[YOUR OBJECTIVE] Reprint the whole of the data exactly.

*** Opening of DATA EXCERPT ***

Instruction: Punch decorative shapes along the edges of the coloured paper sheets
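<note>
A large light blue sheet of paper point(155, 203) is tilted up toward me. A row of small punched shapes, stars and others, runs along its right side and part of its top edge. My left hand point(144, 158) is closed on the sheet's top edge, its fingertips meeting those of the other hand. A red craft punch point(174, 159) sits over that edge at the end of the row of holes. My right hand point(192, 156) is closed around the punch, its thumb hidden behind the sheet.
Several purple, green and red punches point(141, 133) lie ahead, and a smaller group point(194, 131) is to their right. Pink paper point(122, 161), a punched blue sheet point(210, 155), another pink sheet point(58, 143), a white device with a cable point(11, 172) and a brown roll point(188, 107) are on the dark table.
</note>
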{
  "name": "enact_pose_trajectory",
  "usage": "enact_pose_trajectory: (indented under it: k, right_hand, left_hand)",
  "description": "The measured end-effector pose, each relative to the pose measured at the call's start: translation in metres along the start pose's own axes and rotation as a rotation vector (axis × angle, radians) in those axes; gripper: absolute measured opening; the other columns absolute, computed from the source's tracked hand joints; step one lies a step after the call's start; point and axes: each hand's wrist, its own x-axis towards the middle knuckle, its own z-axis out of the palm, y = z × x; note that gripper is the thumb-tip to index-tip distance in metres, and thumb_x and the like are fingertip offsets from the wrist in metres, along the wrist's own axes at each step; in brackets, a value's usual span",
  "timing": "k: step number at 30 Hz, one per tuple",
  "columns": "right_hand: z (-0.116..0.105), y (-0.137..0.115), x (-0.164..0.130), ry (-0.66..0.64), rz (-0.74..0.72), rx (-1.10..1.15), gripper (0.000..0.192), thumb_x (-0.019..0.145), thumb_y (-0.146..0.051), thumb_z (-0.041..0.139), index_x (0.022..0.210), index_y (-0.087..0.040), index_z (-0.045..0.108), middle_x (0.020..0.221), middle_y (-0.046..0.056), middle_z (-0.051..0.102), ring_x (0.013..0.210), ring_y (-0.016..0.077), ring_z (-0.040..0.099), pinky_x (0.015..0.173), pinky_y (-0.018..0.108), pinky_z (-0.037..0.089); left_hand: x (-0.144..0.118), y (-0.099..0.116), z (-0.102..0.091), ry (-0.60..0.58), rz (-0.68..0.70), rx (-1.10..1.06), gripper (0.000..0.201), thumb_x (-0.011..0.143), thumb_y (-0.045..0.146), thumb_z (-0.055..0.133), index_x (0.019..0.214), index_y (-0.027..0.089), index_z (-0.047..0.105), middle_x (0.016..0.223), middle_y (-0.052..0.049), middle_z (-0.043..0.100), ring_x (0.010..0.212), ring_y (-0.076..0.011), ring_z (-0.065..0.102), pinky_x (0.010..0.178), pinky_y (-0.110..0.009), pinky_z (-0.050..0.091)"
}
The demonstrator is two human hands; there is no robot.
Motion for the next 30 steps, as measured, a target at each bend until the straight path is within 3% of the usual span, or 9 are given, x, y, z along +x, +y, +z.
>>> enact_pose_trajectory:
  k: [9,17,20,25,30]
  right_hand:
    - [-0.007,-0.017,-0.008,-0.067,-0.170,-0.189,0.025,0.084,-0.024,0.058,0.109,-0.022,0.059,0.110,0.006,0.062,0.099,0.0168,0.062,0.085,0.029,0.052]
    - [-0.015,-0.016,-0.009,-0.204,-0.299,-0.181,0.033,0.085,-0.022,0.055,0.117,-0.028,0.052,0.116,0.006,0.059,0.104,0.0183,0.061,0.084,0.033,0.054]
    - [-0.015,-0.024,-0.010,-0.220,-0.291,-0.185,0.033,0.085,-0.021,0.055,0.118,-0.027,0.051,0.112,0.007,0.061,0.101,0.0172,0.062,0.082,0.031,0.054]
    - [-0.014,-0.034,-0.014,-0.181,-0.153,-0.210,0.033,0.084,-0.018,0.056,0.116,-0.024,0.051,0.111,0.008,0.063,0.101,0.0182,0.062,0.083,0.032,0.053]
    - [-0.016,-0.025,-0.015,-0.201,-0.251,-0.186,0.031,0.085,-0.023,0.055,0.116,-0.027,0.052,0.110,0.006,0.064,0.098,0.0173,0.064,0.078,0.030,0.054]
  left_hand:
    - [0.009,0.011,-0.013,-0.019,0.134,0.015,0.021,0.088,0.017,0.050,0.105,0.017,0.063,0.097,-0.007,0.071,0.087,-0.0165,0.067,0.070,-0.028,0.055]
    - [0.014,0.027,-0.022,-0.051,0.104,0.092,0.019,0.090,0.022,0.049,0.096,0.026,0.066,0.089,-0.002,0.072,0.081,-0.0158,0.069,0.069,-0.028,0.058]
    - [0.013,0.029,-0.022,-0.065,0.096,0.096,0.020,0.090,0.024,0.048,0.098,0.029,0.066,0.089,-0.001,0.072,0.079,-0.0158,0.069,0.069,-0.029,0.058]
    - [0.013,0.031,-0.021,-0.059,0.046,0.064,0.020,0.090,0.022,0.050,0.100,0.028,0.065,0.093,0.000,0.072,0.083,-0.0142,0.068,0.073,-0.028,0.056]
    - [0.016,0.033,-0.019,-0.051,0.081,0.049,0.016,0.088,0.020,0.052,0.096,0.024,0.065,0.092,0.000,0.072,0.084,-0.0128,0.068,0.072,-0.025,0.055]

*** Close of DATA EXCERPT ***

[COMPLETED EXERCISE]
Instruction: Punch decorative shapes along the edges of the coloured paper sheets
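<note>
A large light blue sheet of paper point(155, 203) is tilted up toward me. A row of small punched shapes, stars and others, runs along its right side and part of its top edge. My left hand point(144, 158) is closed on the sheet's top edge, its fingertips meeting those of the other hand. A red craft punch point(174, 159) sits over that edge at the end of the row of holes. My right hand point(192, 156) is closed around the punch, its thumb hidden behind the sheet.
Several purple, green and red punches point(141, 133) lie ahead, and a smaller group point(194, 131) is to their right. Pink paper point(122, 161), a punched blue sheet point(210, 155), another pink sheet point(58, 143), a white device with a cable point(11, 172) and a brown roll point(188, 107) are on the dark table.
</note>
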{
  "name": "enact_pose_trajectory",
  "usage": "enact_pose_trajectory: (indented under it: k, right_hand, left_hand)",
  "description": "The measured end-effector pose, each relative to the pose measured at the call's start: translation in metres along the start pose's own axes and rotation as a rotation vector (axis × angle, radians) in those axes; gripper: absolute measured opening; the other columns absolute, computed from the source's tracked hand joints; step one lies a step after the call's start; point and axes: each hand's wrist, its own x-axis towards the middle knuckle, its own z-axis out of the palm, y = z × x; note that gripper is the thumb-tip to index-tip distance in metres, and thumb_x and the like are fingertip offsets from the wrist in metres, along the wrist's own axes at each step; in brackets, a value's usual span",
  "timing": "k: step number at 30 Hz, one per tuple",
  "columns": "right_hand: z (-0.116..0.105), y (-0.137..0.115), x (-0.164..0.130), ry (-0.66..0.64), rz (-0.74..0.72), rx (-1.10..1.15), gripper (0.000..0.192), thumb_x (-0.019..0.145), thumb_y (-0.146..0.051), thumb_z (-0.041..0.139), index_x (0.022..0.210), index_y (-0.087..0.040), index_z (-0.045..0.108), middle_x (0.020..0.221), middle_y (-0.046..0.056), middle_z (-0.051..0.102), ring_x (0.013..0.210), ring_y (-0.016..0.077), ring_z (-0.040..0.099), pinky_x (0.015..0.173), pinky_y (-0.018..0.108), pinky_z (-0.037..0.089); left_hand: x (-0.144..0.118), y (-0.099..0.116), z (-0.102..0.091), ry (-0.60..0.58), rz (-0.68..0.70), rx (-1.10..1.06), gripper (0.000..0.201), thumb_x (-0.011..0.143), thumb_y (-0.045..0.146), thumb_z (-0.055..0.133), index_x (0.019..0.214), index_y (-0.027..0.089), index_z (-0.047..0.105), middle_x (0.016..0.223), middle_y (-0.052..0.049), middle_z (-0.043..0.100), ring_x (0.010..0.212), ring_y (-0.076..0.011), ring_z (-0.065..0.102), pinky_x (0.010..0.178), pinky_y (-0.110..0.009), pinky_z (-0.050..0.091)"
}
The demonstrator is two human hands; there is no robot.
Motion for the next 30 steps, as measured, a target at each bend until the straight path is within 3% of the usual span, or 9 are given, x, y, z along +x, +y, +z.
>>> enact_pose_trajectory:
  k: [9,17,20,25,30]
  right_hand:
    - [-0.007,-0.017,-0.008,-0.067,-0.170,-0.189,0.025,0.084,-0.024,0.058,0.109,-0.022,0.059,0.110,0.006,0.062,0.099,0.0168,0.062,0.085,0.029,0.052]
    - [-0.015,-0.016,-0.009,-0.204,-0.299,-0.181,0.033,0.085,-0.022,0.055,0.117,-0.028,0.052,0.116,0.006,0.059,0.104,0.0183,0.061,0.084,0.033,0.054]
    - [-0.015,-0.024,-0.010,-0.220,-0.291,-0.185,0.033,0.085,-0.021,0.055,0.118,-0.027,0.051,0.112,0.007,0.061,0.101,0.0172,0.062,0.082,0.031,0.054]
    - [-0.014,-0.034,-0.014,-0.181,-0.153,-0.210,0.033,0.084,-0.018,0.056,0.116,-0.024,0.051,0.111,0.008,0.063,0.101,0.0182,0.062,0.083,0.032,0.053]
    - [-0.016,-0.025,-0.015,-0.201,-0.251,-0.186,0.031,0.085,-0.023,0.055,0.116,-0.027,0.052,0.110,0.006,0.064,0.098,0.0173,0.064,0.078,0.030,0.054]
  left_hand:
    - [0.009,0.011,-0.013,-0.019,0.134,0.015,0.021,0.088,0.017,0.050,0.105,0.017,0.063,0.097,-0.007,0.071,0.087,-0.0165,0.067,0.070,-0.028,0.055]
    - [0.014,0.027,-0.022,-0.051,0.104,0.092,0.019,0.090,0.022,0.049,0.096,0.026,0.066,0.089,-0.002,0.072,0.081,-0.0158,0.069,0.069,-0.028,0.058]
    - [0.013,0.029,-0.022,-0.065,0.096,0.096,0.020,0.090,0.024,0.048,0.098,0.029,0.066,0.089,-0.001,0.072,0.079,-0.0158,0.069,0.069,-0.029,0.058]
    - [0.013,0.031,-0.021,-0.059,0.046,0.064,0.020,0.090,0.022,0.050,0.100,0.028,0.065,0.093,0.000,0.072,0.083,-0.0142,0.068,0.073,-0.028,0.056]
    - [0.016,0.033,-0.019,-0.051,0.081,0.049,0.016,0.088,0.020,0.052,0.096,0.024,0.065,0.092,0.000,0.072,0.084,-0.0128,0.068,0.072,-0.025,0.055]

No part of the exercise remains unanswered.